Return all lines from the listing below that include the word "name".

SOURCE MATERIAL:

- - -

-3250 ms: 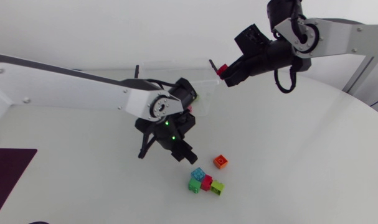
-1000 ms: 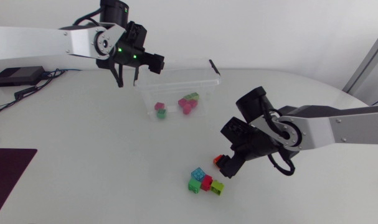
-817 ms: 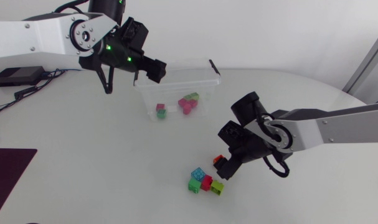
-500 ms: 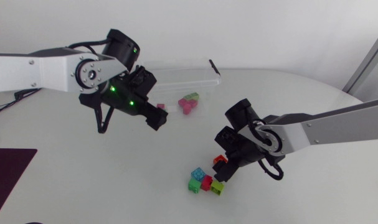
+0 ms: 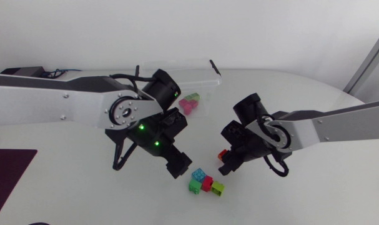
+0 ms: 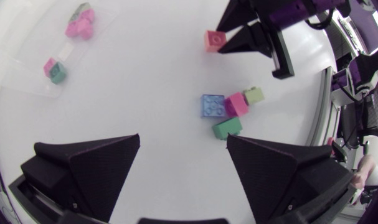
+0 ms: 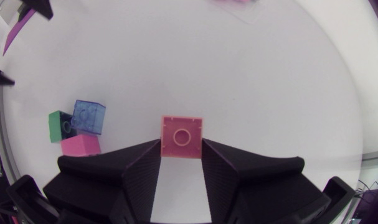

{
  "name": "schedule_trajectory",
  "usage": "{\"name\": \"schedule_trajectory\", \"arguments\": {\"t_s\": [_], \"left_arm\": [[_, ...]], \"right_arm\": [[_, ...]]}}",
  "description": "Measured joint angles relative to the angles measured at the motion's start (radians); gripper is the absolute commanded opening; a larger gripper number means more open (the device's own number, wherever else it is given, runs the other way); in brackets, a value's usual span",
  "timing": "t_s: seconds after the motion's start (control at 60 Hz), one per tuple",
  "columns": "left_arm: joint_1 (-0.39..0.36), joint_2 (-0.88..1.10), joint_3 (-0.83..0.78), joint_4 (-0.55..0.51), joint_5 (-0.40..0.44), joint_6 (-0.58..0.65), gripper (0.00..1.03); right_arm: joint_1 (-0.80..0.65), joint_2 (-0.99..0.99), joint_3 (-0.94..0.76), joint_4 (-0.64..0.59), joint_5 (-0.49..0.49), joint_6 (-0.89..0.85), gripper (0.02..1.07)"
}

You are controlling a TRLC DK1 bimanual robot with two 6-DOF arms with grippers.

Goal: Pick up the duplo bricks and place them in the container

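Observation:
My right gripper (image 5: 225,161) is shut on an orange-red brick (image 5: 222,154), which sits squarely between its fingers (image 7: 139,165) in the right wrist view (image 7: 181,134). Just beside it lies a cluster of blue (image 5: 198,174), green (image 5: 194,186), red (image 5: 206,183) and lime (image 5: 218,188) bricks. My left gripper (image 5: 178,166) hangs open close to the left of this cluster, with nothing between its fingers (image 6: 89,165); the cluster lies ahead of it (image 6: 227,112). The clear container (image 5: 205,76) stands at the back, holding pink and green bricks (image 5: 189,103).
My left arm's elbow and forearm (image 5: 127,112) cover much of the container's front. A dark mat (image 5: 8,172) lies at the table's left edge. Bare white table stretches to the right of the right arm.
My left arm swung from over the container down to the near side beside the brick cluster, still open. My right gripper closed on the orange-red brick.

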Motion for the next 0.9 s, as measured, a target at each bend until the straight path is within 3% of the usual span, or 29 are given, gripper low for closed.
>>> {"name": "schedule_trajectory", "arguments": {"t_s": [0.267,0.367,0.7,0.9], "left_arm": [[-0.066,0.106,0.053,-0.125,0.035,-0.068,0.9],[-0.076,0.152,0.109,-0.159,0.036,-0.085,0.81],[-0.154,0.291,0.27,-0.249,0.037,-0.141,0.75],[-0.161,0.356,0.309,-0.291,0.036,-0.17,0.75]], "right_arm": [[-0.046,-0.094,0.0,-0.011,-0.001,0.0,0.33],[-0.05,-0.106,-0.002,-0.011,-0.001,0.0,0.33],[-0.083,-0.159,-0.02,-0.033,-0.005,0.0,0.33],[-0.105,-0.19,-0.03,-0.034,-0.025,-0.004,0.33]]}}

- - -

ANSWER TO THIS EXERCISE:
  "name": "schedule_trajectory",
  "usage": "{\"name\": \"schedule_trajectory\", \"arguments\": {\"t_s\": [_], \"left_arm\": [[_, ...]], \"right_arm\": [[_, ...]]}}",
>>> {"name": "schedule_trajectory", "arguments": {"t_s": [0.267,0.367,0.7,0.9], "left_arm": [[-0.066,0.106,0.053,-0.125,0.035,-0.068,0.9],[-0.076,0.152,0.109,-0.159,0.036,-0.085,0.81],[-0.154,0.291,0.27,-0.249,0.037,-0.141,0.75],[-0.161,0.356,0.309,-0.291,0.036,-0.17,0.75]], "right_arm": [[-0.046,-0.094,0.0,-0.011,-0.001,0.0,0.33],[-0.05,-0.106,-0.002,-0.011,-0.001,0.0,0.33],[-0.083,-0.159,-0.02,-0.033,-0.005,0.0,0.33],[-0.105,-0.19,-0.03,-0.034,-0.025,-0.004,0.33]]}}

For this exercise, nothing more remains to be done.